The scene in which Umar uses her magic to seduce the Hulk in Defenders (Vol 2) #3 (November 2005), only to be dissatisfied with his inability to copulate with her for more than six minutes, has been mentioned as among critics as a notable encounter between the two adversaries, with Anthony Avina, citing it for his inclusion of the pair's relationship in Comic Book Resources's 2019 list of the 10 Best Romances Between Heroes And Villains among Marvel characters. Others, however, criticized the scene. In 2013, Rob Bricken of Gizmodo who said that Umar's act was one of rape and ranked it #4 on that website's list of The 9 Least Incredible Adventures the Incredible Hulk Ever Had. In 2016, Screen Rant writer Mark Zambrano included it in that website's 2016 list of the 11 Biggest WTF Things The Hulk Has Ever Done. Another Screen Rant contributor, Nicholas Conley, ranked Umar's relationship with Hulk number 13 on that website's August 2017 list of the "15 Superheroes Who Had Supervillain Lovers".

In August 2016, a reader poll conducted by ComicsAlliance on the most memorable stories featuring the archenemeses of Dr. Strange included the reunion of the Defenders to confront Umar and Dormammu in the 2005 miniseries Defenders: Indefensible.

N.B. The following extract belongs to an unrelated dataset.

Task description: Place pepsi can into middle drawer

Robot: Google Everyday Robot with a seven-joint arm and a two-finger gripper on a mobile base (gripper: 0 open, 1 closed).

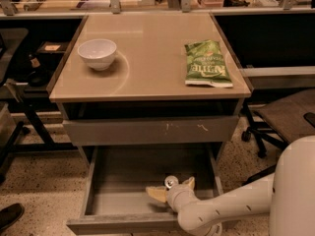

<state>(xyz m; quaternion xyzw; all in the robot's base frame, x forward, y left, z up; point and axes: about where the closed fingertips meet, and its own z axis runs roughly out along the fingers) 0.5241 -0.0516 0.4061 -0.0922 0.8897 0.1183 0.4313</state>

Umar had been advocated as an addition to the films of the Marvel Cinematic Universe (MCU) from before the release of the 2016 Doctor Strange feature film. The success of that film prompted speculation and suggestions on which villains should have been selected for that film's sequel. That November, Den of Geek! published a list of characters desired for the second Doctor Strange film. Contributor Marc Buxton included Umar, whom he named as the "nastiest" of Strange's enemies, comparing her to Cersei Lannister of the Song of Ice and Fire novel series. Buxton observed that while Dormammu represents raw power, Umar exhibits "guile and malevolent intelligence" and suggested that making her a film's antagonist would provide for an "epic" story. In March 2019, Ben Sherlock, writing for Comic Book Resources, included Umar in that website's list of "9 Powerful Doctor Strange Villains We Hope To See In The MCU". Sherlock argued that the use of Dormammu in the 2016 Dr. Strange film would make appearances by his sister easy. Sherlock suggested that Strange's defeat of Dormammu at the end of that film would provide a revenge motive for Umar, and might lend itself to a personal and more intimate conflict than the one in the 2016 film. Sherlock also pointed out that this would increase address the dearth of female villains in the series, and that setting such a story in an otherworldly realm would avoid the question that occurs in MCU solo movies of why the protagonists do not contact their Avengers allies for assistance. Other outlets have called for the introduction of Umar into the film series as well, including Digital Spy, and CinemaBlend, which stated that Umar's introduction would also provide an avenue for the introduction of Clea. That same year, Marvel Studios producer Kevin Feige stated that glimpses of the Dark Dimension would be a part of the plot to that sequel.

==In other media==
Umar appears as a boss in Marvel: Avengers Alliance.